Dublin'de MBA öğrencisi Ahmed Al-Sammak yaşadıklarını kaleme aldı:
Ağustos ayında seyahat izni aldığımda sevinçten havalara uçtum.
Bu, İsrail askeri kontrol noktası Erez üzerinden Gazze'den ayrılabileceğim, Ürdün'e gidebileceğim ve ardından İrlanda'ya uçabileceğim anlamına geliyordu. Dublin'de bir MBA kursuna kabul edilmiştim.
Ve böylece 30 Ağustos'ta Erez'den geçerek Kudüs'ü ve Batı Şeria'nın diğer bölgelerini ilk kez gördüm.
Bir Gazzeli olarak İsrail, Filistin'in başkenti Kudüs'ü ziyaret etmeme, hatta El Aksa Camii'nde namaz kılmama bile izin vermiyor.
Uçakta ilk kez gökyüzünden yeryüzünü gördüm. Nefes kesiciydi beklediğim gibi değildi. Eskiden korkutucu olacağını düşünürdüm.
Belki de bunun nedeni gökyüzünün zihnimizde insansız hava araçları ve İsrail'in cephaneliğindeki diğer savaş uçaklarıyla özdeşleşmiş olmasıdır.
30 saatlik bir yolculuktan sonra Dublin'e vardım.
Gazze'de tanık olduğumuz onca dehşete rağmen mizahımızı koruduk. Bu yüzden insansız hava araçlarının sesini bal arılarının vızıltısına benzeterek zanana olarak tanımlıyoruz.
Dublin'de böyle bir gürültü yoktu. Sessiz bir yerde uyumak garip hissettiriyordu.
Aileme alaycı bir tavırla "27 yıldır İsrail insansız hava araçlarının sesiyle uyuyorum" dedim. "Bunu özlüyorum."
7 Ekim günü Dublin saatiyle sabah 9'da uyandım.
Sabahları her zaman yaptığım gibi, İrlanda'dan önce Gazze'den gelen haberleri kontrol ettim. Ailem ve pek çok arkadaşım ve sevdiklerim hala Gazze'de.
Hamas'ın İsrail'e sürpriz bir saldırı başlattığını öğrendim.
Hemen ailemi aradım.

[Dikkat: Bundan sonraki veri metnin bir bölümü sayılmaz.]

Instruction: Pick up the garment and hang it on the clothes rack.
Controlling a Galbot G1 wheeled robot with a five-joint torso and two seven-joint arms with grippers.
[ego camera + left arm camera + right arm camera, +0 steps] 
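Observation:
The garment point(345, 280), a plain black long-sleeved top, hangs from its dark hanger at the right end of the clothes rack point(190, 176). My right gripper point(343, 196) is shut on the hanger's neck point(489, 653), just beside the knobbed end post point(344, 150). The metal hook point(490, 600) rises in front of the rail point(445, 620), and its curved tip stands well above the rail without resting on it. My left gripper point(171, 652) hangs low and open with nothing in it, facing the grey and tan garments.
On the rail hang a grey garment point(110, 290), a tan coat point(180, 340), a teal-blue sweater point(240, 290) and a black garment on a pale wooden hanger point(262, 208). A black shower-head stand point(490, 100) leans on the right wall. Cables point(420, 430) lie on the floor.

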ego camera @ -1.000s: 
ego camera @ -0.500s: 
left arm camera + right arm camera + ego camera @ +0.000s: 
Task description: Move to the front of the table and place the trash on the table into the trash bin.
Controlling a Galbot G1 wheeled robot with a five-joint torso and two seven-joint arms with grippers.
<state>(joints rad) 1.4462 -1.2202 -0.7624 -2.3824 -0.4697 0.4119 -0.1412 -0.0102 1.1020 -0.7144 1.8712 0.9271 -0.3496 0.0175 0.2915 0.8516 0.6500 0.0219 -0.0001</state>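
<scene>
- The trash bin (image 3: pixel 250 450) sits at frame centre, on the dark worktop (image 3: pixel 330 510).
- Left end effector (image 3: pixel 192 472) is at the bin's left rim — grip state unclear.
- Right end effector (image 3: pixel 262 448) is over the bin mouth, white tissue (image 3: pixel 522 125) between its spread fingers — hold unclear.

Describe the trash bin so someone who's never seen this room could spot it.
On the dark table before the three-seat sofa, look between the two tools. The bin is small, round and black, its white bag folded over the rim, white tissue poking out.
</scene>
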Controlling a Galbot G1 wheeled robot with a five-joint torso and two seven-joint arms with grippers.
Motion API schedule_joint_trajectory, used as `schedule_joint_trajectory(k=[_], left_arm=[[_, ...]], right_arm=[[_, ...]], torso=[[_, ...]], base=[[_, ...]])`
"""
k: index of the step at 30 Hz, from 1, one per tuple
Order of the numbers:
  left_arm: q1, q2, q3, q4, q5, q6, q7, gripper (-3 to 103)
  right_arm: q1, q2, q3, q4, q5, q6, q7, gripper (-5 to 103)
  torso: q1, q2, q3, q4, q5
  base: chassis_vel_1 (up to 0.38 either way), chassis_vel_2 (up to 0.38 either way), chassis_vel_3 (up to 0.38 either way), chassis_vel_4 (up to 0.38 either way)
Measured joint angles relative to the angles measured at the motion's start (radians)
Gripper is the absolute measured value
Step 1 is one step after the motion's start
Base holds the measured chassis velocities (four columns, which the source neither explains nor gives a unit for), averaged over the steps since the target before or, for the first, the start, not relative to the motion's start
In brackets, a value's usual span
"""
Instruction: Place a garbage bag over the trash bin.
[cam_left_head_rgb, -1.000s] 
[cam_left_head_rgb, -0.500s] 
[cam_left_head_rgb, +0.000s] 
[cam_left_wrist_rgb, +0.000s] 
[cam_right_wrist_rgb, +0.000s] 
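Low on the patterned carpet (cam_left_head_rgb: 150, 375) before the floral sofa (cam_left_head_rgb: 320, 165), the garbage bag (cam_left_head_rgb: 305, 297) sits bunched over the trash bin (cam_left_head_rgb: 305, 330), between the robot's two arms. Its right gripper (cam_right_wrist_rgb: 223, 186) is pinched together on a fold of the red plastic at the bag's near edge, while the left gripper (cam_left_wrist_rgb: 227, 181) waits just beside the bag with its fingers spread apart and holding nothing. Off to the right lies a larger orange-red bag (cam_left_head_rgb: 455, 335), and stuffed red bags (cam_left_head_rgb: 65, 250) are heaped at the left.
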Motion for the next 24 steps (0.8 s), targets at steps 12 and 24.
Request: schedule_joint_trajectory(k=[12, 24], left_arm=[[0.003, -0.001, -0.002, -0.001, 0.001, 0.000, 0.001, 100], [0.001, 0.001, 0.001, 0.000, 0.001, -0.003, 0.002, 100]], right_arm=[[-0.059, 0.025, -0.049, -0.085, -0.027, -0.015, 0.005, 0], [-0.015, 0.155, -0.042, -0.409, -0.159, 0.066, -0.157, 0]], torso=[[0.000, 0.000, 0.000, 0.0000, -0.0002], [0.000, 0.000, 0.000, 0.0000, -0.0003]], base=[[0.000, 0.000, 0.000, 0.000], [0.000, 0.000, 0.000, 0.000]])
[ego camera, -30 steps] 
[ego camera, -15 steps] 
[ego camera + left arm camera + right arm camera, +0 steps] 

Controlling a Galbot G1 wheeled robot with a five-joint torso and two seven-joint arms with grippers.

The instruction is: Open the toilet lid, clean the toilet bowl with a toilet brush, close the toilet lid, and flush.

Annem bana İsrail'in karşılık vereceğini düşündükleri için bir akrabalarının evine kaçtıklarını söyledi.
Acı dolu anılar
Bu durum geçmişin acı hatıralarını, özellikle de İsrail'in 2008'in sonları ve 2009'un başlarında Gazze'ye üç haftadan uzun bir süre boyunca nasıl saldırdığını hatırlattı.
Ardından İsrail gece yarısı komşularımızı aradı ve saldırmadan önce evlerini boşaltmalarını emretti.
Komşularımız bağırmaya ve çığlık atmaya başladı, herkese evi boşaltmalarını söylüyorlardı. Evimizden yaklaşık 100 metre uzağa koşarken, bir İsrail savaş uçağının korkunç sesi havayı doldurdu.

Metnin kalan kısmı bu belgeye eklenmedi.